The use of amputation in Iran as a punishment for theft is not new, though many in the international community had hoped that the revised Islamic Penal Code, ratified in 2012, would remove the practice. While the new Penal Code did place certain restrictions on juvenile executions, it retained the practice of amputation as a legal form of punishment under domestic law.
According to the Islamic Penal Code, “The punishment for theft is as follows: [under article 201] On the first occasion amputation of the full length of four fingers of the right hand of the thief in such a manner that the thumb and palm of the hand remain. On the second occasion amputation of the left foot in such a manner that half of the sole and part of the place of anointing [during ablution] remain. On the third occasion [the punishment] is life imprisonment. On the fourth occasion [the punishment] is execution even [Ed. if] [the fourth] theft was committed in prison.”
While amputation, flogging, and stoning to death are all legal punishments according to Iran’s Islamic Penal Code, they are considered torture, cruel and unusual punishment, and illegal under international human rights law.

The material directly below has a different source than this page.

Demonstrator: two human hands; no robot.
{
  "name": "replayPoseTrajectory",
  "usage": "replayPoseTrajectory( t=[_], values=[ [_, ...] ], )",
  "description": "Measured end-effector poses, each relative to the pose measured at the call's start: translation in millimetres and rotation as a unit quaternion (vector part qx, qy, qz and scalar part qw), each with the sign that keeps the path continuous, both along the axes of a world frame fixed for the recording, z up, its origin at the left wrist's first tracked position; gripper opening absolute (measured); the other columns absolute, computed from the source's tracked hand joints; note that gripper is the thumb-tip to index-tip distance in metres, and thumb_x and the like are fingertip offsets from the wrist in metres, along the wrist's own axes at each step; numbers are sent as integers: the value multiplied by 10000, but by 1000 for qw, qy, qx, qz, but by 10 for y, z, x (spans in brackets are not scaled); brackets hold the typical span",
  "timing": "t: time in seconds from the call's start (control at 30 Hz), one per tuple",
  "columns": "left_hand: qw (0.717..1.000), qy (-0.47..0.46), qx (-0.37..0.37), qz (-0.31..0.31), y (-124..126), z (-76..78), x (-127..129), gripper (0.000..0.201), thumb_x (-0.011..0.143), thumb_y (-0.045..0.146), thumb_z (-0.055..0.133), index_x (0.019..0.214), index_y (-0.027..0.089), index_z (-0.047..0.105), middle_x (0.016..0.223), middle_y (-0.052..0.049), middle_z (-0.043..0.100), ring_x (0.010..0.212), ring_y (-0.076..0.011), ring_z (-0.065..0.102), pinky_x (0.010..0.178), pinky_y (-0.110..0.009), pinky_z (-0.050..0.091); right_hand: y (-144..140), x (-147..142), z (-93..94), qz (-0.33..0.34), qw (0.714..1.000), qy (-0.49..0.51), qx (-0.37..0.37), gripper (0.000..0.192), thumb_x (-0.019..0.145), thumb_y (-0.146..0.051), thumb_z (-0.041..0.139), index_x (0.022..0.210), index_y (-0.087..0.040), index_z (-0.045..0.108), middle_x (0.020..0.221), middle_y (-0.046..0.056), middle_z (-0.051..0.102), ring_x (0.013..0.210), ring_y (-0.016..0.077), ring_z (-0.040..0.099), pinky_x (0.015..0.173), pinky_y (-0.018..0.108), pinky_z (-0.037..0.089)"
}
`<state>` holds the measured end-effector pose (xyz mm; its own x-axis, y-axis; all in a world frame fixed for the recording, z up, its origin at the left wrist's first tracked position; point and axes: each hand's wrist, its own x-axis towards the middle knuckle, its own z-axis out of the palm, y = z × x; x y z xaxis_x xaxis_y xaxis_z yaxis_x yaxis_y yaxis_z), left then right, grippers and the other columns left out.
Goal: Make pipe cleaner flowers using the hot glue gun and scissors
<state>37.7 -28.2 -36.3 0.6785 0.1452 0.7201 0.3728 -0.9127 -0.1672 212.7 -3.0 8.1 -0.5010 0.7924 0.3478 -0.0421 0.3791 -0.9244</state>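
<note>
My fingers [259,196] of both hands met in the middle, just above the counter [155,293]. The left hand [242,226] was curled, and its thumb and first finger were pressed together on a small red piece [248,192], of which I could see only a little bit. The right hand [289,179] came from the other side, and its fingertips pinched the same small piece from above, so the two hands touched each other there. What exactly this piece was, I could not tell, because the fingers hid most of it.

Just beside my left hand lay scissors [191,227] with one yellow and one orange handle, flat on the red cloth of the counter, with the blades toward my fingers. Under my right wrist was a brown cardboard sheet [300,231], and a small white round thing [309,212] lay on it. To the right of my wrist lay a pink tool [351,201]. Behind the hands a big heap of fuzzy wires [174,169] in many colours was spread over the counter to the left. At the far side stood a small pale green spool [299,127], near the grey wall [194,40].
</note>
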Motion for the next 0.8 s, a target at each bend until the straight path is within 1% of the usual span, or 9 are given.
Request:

The UN General Assembly is currently considering a resolution on the situation of human rights in the Islamic Republic of Iran which includes strong language describing the use of amputations as “Torture and cruel, inhuman or degrading treatment or punishment.” Furthermore, the resolution “Calls upon the Government of the Islamic Republic of Iran . . . To eliminate, in law and in practice, amputations, flogging, blinding and other forms of torture and other cruel, inhuman or degrading treatment or punishment. . . .”
In his September 2012 report, the UN Special Rapporteur on human rights in Iran wrote that he “joins the Secretary-General in his concern about the frequent use of torture, amputations and flogging. . . .”
According to an October 2010 report published by ISNA, Mahmoud Zoghi, the Prosecutor in the northeastern city of Mashhad, announced the amputation of the hand of a thief and said such sentences would be more widely applied, reflecting a “more rigorous approach.” Some hand amputations have been carried out in the presence of others charged with robbery, “so they could learn a lesson from it,” Zoghi said.
Addressing criticism of the practice in 2010, the head of the Iranian Judiciary’s Human Rights Council Mohammad Javad Larijani told the United Nations Human Rights Council that Iran does not consider such punishments to be torture and that they are culturally justified.
“There is nothing about Iranian culture that sanctions such cruelty,” responded Hadi Ghaemi, spokesperson for the International Campaign for Human Rights in Iran.